WORK ITEM → Looking at the listing below, retype exactly the lines starting at the one containing "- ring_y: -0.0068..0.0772" and ending at the one containing "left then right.", both included, and nothing else.

[Opening AVAILABLE DATA section]

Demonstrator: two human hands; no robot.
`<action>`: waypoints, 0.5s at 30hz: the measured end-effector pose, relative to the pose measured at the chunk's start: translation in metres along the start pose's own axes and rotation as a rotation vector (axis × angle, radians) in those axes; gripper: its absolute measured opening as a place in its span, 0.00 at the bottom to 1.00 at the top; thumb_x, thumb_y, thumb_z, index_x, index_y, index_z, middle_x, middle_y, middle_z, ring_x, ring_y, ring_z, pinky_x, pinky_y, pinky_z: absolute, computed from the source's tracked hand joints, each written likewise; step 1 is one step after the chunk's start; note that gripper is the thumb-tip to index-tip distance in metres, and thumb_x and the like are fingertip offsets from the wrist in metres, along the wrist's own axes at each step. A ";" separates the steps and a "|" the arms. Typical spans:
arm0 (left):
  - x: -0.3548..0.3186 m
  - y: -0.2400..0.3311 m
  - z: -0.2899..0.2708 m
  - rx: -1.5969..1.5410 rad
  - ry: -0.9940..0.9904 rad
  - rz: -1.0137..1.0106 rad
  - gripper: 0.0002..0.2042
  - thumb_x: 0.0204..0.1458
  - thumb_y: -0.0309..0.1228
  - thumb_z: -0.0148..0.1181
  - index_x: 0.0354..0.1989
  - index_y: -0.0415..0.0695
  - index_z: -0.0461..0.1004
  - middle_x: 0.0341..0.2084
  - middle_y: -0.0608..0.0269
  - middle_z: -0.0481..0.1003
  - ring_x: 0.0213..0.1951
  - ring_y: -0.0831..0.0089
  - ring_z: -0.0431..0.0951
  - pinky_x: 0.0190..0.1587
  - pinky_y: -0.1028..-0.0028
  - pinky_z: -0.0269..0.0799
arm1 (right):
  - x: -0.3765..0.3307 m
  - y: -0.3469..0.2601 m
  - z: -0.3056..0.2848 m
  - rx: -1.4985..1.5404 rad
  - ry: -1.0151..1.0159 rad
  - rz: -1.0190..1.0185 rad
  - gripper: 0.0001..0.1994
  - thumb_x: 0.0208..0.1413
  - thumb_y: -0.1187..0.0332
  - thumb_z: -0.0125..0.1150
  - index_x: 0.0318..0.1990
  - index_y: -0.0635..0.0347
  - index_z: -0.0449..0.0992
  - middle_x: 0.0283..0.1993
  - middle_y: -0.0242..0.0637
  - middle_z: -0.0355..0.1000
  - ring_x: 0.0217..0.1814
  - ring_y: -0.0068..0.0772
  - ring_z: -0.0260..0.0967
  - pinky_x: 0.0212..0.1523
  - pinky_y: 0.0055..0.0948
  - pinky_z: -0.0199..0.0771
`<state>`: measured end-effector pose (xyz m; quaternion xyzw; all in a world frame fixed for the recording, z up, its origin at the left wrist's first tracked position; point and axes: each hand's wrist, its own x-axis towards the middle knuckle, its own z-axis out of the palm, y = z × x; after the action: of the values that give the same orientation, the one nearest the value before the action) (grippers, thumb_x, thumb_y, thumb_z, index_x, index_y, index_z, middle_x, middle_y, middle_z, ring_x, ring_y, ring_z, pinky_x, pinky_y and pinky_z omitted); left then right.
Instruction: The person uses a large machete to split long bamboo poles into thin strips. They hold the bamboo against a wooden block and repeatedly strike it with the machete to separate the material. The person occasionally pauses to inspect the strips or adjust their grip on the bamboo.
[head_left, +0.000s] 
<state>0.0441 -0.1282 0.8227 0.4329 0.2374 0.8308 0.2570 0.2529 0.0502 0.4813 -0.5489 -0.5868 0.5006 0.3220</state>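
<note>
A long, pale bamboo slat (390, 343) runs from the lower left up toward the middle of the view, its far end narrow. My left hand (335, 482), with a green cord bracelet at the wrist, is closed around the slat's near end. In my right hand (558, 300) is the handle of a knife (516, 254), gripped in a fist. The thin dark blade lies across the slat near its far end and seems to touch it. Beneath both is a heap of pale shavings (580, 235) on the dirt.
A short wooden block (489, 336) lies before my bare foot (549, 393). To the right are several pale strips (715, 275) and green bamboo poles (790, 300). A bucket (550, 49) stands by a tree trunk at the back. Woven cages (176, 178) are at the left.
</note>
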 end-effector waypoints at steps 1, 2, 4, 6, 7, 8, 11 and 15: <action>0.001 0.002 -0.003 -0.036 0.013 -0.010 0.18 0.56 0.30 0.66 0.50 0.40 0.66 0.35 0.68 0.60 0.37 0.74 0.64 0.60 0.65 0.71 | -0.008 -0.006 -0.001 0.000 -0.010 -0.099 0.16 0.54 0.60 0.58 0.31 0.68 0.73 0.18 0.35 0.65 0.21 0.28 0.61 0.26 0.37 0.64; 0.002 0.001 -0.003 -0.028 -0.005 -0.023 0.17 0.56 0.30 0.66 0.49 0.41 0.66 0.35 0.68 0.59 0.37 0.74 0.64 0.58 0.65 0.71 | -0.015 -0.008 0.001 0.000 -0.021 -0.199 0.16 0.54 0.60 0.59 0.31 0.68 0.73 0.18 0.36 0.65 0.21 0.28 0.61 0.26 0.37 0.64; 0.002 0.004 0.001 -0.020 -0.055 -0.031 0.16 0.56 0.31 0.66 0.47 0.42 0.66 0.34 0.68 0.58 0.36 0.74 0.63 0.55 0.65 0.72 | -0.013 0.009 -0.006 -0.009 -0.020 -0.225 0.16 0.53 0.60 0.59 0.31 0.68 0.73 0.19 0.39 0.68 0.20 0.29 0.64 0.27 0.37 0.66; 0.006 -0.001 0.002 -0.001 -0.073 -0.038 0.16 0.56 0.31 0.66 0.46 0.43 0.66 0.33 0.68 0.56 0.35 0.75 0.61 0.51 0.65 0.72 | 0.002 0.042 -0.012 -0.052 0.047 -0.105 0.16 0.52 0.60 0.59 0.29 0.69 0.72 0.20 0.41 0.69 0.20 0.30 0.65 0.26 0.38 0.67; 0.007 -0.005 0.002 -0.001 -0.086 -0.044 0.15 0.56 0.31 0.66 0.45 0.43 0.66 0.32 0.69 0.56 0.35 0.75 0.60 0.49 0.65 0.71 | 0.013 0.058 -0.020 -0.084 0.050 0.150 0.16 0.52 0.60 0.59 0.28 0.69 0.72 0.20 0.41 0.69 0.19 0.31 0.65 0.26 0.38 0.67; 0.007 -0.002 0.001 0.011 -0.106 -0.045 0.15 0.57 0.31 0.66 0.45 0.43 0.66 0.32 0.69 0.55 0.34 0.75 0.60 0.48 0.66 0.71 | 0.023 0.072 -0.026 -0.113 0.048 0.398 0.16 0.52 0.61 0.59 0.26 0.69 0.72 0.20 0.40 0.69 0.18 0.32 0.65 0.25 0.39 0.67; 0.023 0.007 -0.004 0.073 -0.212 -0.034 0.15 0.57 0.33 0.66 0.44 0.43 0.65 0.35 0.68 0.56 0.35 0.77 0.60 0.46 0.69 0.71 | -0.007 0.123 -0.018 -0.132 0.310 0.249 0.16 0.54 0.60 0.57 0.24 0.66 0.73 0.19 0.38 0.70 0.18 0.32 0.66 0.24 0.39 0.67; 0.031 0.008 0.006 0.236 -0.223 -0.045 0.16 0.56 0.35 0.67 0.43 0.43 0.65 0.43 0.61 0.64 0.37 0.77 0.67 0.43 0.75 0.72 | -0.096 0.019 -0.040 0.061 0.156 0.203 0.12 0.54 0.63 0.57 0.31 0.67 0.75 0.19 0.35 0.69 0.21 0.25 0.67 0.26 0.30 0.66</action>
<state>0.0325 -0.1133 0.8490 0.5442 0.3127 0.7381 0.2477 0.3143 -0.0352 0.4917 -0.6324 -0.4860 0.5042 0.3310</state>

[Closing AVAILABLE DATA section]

ANSWER TO THIS TASK →
  - ring_y: -0.0068..0.0772
  - ring_z: -0.0260..0.0967
  - pinky_x: 0.0212..0.1523
  - pinky_y: 0.0055..0.0948
  - pinky_z: -0.0199..0.0771
`<state>`: measured end-effector pose (xyz m; quaternion xyzw; all in a world frame fixed for the recording, z up, its origin at the left wrist's first tracked position; point and axes: each hand's wrist, its own x-axis towards the middle knuckle, its own z-axis out of the palm, y = z × x; after the action: of the values that give the same orientation, the one nearest the value before the action) (grippers, thumb_x, thumb_y, thumb_z, index_x, index_y, index_z, middle_x, middle_y, middle_z, ring_x, ring_y, ring_z, pinky_x, pinky_y and pinky_z omitted); left then right.

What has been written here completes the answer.